В самом разгаре моих страхов, когда я бросался от предположения к предположению и ни на чем не мог остановиться, мне как-то раз пришло в голову, что все это лишь плод моего воображения и не я ли сам оставил этот след, когда в предпоследний раз ходил смотреть свою лодку и потом возвращался домой? Положим, возвращался я обыкновенно другою дорогой; но разве не могло случиться, что я изменил своему обыкновению в тот раз? Это было давно, и мог ли я с уверенностью утверждать, что шел именно той, а не этой дорогой? Конечно, я постарался уверить себя, что так оно и было, что это мой собственный след, и в этом происшествии я уподобился тому глупцу, что поверил в им же созданный призрак, испугался страшной сказки, которую сам же сочинил.
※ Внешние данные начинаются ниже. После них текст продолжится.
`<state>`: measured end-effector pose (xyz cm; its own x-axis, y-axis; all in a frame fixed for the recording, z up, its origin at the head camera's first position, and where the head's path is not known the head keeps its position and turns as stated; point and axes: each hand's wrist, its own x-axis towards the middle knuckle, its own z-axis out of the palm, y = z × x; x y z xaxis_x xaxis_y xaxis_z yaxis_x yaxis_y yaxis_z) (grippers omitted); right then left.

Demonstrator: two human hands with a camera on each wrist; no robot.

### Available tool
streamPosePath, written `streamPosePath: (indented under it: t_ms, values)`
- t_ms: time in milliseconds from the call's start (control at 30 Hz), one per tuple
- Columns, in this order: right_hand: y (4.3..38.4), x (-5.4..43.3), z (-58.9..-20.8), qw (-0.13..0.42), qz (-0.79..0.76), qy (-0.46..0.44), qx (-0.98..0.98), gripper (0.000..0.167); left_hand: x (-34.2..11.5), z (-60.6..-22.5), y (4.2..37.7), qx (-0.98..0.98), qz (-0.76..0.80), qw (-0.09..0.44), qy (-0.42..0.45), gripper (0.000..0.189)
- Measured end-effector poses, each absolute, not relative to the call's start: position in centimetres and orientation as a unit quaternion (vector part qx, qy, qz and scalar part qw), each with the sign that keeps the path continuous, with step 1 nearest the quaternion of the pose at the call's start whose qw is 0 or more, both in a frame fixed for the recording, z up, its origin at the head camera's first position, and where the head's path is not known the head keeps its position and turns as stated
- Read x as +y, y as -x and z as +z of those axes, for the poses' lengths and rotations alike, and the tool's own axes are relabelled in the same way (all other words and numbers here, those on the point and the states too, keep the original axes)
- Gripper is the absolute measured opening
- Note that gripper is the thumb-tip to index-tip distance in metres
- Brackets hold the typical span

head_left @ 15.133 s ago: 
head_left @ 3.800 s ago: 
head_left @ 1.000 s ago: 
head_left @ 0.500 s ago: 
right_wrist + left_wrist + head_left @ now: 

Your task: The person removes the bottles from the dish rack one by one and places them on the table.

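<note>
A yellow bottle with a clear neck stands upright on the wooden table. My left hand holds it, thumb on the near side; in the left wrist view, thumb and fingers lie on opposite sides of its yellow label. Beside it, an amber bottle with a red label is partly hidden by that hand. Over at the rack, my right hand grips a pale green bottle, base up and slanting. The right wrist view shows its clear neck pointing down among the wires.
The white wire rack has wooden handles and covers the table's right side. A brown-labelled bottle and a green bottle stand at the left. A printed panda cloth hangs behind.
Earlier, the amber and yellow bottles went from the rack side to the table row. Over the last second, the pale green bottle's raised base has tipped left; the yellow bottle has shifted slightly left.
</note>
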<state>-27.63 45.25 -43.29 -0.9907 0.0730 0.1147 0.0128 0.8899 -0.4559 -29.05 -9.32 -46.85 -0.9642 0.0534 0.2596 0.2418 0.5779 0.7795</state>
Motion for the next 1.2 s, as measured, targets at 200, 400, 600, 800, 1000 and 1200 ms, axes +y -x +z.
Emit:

Эти мысли придали мне мужества, и я стал выходить из дому, ибо первые трое суток после сделанного мною злосчастного открытия я не высовывал носа из своей крепости и начал даже голодать: я не держал дома больших запасов провизии, и на третьи сутки у меня оставались только ячменные лепешки да вода. Меня тревожило также, что мои козы, которых я обыкновенно доил каждый вечер, остаются недоенными: я знал, что бедные животные должны от этого страдать, и, кроме того, боялся, что у них может пропасть молоко. И мои опасения оправдались: многие козы захворали и почти перестали доиться.
Итак, ободрив себя уверенностью, что это след моей собственной ноги и что я воистину испугался собственной тени, я начал снова ходить на дачу доить коз. Но если бы вы видели, как несмело я шел, с каким страхом озирался назад, как я был всегда начеку, готовый в каждый момент бросить свою корзину и пуститься наутек ради спасения живота своего, вы приняли бы меня либо за преступника, терзаемого совестью, либо за человека, пережившего жестокий испуг, что и соответствовало истине.
Но после того, как я выходил в течение двух или трех дней и не открыл ничего подозрительного, я сделался смелее. Я положительно начинал приходить к заключению, что все это мои собственные фантазии, но, чтобы уже не оставалось никаких сомнений, я решил еще раз сходить на тот берег и сличить таинственный след с отпечатком моей ноги: если бы оба следа оказались одинаковыми, я мог бы быть уверен, что я испугался самого себя. Но когда я пришел на то место, где был таинственный след, то для меня, во-первых, стало очевидным, что, когда я в тот раз вышел из лодки и возвращался домой, я никоим образом не мог очутиться в этой стороне берега, а во-вторых, когда я для сравнения поставил ногу на след, то моя нога оказалась значительно меньше. И опять меня обуял панический страх: я весь дрожал, как в лихорадке; целый вихрь новых догадок закружился у меня в голове. Я ушел домой в полном убеждении, что на моем острове недавно побывали люди или, по крайней мере, один человек. Я даже готов был допустить, что остров обитаем, а отсюда следовало, что меня каждую минуту могут захватить врасплох. Но я совершенно не знал, как оградить себя от этой опасности.